- DATA RECORDS
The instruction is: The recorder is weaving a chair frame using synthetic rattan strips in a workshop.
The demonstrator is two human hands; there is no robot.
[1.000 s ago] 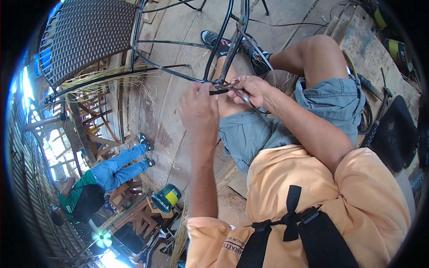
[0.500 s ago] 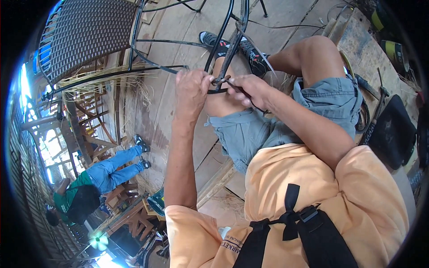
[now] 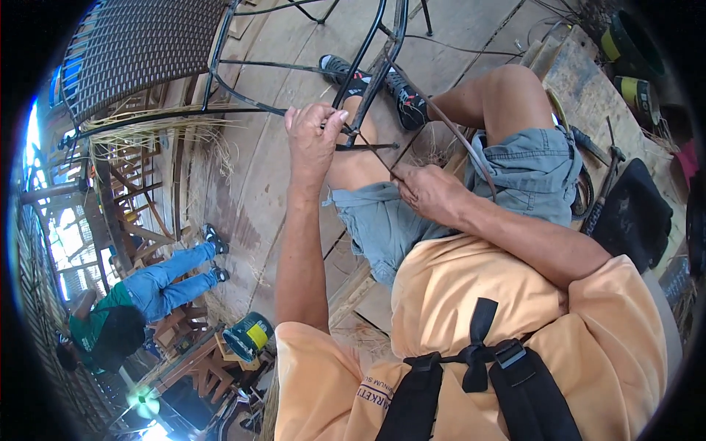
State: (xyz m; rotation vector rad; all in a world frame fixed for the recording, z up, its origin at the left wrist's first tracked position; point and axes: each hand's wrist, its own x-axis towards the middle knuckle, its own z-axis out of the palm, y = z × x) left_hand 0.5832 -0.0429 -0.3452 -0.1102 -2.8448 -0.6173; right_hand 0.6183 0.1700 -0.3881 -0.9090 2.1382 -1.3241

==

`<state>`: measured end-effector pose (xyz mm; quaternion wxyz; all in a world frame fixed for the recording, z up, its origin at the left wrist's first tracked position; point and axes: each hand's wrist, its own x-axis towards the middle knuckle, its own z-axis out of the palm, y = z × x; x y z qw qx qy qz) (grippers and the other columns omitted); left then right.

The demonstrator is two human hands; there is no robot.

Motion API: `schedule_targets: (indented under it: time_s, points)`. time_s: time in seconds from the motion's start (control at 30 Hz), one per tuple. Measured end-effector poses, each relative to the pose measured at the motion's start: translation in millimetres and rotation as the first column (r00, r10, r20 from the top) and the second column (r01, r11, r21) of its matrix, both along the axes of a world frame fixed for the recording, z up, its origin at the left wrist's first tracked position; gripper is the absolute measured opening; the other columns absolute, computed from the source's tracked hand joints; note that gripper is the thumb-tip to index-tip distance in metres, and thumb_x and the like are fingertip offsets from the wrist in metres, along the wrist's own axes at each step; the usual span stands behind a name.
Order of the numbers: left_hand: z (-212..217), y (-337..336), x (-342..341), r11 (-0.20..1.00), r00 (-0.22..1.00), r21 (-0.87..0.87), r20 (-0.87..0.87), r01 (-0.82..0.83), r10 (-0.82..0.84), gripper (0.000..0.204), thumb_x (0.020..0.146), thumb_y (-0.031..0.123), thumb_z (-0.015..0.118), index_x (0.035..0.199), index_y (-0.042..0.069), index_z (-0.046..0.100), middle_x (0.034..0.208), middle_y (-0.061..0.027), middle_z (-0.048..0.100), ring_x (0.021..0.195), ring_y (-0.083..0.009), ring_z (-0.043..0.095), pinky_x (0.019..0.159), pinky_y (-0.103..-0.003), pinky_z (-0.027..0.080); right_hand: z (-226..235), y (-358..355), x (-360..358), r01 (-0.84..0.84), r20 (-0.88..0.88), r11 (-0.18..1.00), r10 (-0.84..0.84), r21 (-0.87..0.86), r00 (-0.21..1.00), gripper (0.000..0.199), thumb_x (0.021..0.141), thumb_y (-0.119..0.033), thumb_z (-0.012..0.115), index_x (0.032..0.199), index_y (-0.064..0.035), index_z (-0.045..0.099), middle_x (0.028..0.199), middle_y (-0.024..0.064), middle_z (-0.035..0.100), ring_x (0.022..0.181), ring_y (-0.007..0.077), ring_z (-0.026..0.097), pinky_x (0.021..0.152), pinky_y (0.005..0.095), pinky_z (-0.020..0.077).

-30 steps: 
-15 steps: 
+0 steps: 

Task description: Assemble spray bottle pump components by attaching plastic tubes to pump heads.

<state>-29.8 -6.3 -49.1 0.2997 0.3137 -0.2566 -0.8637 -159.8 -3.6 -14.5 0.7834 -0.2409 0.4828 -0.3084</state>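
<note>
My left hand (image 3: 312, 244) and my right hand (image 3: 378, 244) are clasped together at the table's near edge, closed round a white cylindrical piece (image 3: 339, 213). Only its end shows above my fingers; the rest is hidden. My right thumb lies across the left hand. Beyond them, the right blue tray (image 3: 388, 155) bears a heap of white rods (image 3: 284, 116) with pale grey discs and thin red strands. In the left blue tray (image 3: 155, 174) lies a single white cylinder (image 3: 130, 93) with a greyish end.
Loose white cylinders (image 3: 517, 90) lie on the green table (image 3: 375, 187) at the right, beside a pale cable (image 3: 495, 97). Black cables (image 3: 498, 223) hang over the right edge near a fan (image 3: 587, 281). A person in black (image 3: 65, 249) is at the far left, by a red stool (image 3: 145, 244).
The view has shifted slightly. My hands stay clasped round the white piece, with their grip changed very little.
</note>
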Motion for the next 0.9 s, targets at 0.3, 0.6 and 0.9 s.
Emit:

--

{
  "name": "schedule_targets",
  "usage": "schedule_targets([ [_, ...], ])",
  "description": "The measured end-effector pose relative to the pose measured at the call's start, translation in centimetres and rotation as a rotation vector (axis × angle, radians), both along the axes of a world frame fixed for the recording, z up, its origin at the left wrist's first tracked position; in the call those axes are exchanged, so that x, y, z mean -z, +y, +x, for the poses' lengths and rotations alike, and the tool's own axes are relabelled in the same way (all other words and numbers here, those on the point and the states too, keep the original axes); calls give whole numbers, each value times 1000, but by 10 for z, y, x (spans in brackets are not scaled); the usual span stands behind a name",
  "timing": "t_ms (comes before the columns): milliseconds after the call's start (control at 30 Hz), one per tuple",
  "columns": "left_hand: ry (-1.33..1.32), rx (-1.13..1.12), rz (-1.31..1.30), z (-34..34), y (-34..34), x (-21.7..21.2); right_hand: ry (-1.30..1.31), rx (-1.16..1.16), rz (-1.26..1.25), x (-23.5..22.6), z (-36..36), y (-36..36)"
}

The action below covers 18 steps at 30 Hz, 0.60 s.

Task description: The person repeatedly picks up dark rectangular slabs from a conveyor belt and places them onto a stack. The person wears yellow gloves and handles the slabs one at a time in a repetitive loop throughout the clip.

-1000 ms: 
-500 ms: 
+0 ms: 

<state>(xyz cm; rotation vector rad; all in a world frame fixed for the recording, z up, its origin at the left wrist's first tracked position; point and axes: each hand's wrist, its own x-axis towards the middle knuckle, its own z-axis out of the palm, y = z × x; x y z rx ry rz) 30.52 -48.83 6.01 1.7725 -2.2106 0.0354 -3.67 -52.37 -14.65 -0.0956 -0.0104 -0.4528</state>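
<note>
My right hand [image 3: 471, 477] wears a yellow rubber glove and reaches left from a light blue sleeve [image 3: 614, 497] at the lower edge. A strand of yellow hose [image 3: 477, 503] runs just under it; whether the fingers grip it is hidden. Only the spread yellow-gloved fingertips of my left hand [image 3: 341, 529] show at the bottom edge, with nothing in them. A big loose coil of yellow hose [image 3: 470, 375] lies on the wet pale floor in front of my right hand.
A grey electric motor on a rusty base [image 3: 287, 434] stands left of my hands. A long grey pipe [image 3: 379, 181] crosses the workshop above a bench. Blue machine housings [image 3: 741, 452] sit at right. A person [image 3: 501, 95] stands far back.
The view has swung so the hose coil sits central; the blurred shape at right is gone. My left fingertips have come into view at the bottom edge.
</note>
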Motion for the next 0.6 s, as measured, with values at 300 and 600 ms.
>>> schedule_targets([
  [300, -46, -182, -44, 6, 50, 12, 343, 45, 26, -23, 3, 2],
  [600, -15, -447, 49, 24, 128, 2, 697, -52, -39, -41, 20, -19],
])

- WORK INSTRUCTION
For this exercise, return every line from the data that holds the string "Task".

- RESULT FOR THIS EXERCISE
Task description: Assemble spray bottle pump components by attaching plastic tubes to pump heads.
Task description: The person repeatedly picks up dark rectangular slabs from a conveyor belt and places them onto a stack. The person wears yellow gloves and handles the slabs one at a time in a repetitive loop throughout the clip.

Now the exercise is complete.